## Your assignment
What follows is a listing. Write it all out exactly.

--- START ---

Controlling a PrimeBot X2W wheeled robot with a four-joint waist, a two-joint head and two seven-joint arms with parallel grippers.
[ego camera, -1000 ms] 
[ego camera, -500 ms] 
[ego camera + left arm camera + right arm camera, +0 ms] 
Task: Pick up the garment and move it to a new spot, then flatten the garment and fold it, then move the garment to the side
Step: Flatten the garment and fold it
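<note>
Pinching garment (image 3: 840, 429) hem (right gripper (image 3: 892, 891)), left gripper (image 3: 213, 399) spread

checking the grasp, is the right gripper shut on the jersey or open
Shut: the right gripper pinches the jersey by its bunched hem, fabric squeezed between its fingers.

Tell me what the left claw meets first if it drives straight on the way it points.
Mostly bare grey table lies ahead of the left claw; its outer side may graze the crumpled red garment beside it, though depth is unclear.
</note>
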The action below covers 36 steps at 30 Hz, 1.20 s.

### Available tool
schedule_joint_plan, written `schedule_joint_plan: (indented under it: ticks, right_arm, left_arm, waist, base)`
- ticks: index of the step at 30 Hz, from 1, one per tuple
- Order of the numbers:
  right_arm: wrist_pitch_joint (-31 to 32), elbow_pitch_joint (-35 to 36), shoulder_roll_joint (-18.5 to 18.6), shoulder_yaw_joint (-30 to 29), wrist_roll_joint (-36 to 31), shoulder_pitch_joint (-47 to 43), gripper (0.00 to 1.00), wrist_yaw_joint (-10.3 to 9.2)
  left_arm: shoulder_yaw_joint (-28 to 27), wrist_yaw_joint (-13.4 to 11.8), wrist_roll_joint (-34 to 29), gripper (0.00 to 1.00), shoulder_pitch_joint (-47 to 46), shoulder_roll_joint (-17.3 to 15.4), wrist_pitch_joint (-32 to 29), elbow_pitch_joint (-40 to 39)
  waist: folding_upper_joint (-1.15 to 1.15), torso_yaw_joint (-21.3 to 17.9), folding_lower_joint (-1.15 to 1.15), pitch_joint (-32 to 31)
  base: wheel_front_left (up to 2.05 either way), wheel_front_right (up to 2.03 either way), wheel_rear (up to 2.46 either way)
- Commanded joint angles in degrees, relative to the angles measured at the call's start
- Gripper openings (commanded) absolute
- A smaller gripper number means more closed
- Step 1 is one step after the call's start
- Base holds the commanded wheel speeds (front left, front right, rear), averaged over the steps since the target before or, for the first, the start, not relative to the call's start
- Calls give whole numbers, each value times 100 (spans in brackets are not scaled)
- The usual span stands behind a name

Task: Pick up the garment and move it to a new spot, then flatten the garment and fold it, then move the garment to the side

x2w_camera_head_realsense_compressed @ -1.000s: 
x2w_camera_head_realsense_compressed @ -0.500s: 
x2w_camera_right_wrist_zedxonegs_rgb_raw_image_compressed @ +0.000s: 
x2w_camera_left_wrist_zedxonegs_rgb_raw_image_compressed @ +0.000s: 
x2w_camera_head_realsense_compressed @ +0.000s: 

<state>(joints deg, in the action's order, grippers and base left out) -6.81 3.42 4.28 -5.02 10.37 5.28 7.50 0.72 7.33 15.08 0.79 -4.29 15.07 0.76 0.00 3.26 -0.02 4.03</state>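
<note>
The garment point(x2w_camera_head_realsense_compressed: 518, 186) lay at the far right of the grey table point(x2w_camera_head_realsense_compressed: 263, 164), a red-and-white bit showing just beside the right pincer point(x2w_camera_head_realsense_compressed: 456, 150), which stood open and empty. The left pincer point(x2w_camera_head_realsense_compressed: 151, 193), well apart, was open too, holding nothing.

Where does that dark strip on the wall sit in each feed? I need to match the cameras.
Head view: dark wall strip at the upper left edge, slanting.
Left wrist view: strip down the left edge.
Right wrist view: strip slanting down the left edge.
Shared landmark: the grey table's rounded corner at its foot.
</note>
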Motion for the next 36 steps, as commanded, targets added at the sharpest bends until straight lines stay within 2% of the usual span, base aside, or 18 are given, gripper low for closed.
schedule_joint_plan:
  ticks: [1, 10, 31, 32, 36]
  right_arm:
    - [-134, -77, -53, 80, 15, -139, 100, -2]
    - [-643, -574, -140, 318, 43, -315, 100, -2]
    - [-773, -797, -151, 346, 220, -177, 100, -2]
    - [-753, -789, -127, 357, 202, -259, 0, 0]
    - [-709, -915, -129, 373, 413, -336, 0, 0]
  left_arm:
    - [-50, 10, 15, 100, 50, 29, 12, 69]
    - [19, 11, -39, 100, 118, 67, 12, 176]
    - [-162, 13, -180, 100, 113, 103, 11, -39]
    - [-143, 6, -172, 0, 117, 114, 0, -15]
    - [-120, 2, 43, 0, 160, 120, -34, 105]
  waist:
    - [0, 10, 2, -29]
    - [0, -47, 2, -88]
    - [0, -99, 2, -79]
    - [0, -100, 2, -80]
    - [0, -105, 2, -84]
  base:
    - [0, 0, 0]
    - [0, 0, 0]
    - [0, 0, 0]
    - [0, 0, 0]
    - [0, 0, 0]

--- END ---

## Exercise result
Controlling a PrimeBot X2W wheeled robot with a four-joint waist, a two-joint head and two seven-joint arms with parallel grippers.
[ego camera, -1000 ms] 
[ego camera, -500 ms] 
[ego camera + left arm camera + right arm camera, +0 ms] 
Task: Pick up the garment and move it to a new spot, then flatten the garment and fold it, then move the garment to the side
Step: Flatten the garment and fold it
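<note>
Pinching garment (image 3: 840, 429) hem (right gripper (image 3: 892, 891)), left gripper (image 3: 213, 399) spread

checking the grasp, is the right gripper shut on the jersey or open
Shut: the right gripper pinches the jersey by its bunched hem, fabric squeezed between its fingers.

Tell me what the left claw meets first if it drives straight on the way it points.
Mostly bare grey table lies ahead of the left claw; its outer side may graze the crumpled red garment beside it, though depth is unclear.
</note>
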The action below covers 36 steps at 30 Hz, 1.20 s.

### Available tool
schedule_joint_plan, written `schedule_joint_plan: (indented under it: ticks, right_arm, left_arm, waist, base)`
- ticks: index of the step at 30 Hz, from 1, one per tuple
- Order of the numbers:
  right_arm: wrist_pitch_joint (-31 to 32), elbow_pitch_joint (-35 to 36), shoulder_roll_joint (-18.5 to 18.6), shoulder_yaw_joint (-30 to 29), wrist_roll_joint (-36 to 31), shoulder_pitch_joint (-47 to 43), gripper (0.00 to 1.00), wrist_yaw_joint (-10.3 to 9.2)
  left_arm: shoulder_yaw_joint (-28 to 27), wrist_yaw_joint (-13.4 to 11.8), wrist_roll_joint (-34 to 29), gripper (0.00 to 1.00), shoulder_pitch_joint (-47 to 46), shoulder_roll_joint (-17.3 to 15.4), wrist_pitch_joint (-32 to 29), elbow_pitch_joint (-40 to 39)
  waist: folding_upper_joint (-1.15 to 1.15), torso_yaw_joint (-21.3 to 17.9), folding_lower_joint (-1.15 to 1.15), pitch_joint (-32 to 31)
  base: wheel_front_left (up to 2.05 either way), wheel_front_right (up to 2.03 either way), wheel_rear (up to 2.46 either way)
- Commanded joint angles in degrees, relative to the angles measured at the call's start
- Gripper openings (commanded) absolute
- A smaller gripper number means more closed
- Step 1 is one step after the call's start
- Base holds the commanded wheel speeds (front left, front right, rear), averaged over the steps since the target before or, for the first, the start, not relative to the call's start
- Calls give whole numbers, each value times 100 (spans in brackets are not scaled)
- The usual span stands behind a name

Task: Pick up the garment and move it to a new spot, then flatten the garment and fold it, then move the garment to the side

x2w_camera_head_realsense_compressed @ -1.000s: 
x2w_camera_head_realsense_compressed @ -0.500s: 
x2w_camera_right_wrist_zedxonegs_rgb_raw_image_compressed @ +0.000s: 
x2w_camera_left_wrist_zedxonegs_rgb_raw_image_compressed @ +0.000s: 
x2w_camera_head_realsense_compressed @ +0.000s: 

<state>(joints deg, in the action's order, grippers and base left out) -6.81 3.42 4.28 -5.02 10.37 5.28 7.50 0.72 7.33 15.08 0.79 -4.29 15.07 0.76 0.00 3.26 -0.02 4.03</state>
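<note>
The garment point(x2w_camera_head_realsense_compressed: 518, 186) lay at the far right of the grey table point(x2w_camera_head_realsense_compressed: 263, 164), a red-and-white bit showing just beside the right pincer point(x2w_camera_head_realsense_compressed: 456, 150), which stood open and empty. The left pincer point(x2w_camera_head_realsense_compressed: 151, 193), well apart, was open too, holding nothing.

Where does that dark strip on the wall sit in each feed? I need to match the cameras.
Head view: dark wall strip at the upper left edge, slanting.
Left wrist view: strip down the left edge.
Right wrist view: strip slanting down the left edge.
Shared landmark: the grey table's rounded corner at its foot.
</note>
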Motion for the next 36 steps, as commanded, targets added at the sharpest bends until straight lines stay within 2% of the usual span, base aside, or 18 are given, gripper low for closed.
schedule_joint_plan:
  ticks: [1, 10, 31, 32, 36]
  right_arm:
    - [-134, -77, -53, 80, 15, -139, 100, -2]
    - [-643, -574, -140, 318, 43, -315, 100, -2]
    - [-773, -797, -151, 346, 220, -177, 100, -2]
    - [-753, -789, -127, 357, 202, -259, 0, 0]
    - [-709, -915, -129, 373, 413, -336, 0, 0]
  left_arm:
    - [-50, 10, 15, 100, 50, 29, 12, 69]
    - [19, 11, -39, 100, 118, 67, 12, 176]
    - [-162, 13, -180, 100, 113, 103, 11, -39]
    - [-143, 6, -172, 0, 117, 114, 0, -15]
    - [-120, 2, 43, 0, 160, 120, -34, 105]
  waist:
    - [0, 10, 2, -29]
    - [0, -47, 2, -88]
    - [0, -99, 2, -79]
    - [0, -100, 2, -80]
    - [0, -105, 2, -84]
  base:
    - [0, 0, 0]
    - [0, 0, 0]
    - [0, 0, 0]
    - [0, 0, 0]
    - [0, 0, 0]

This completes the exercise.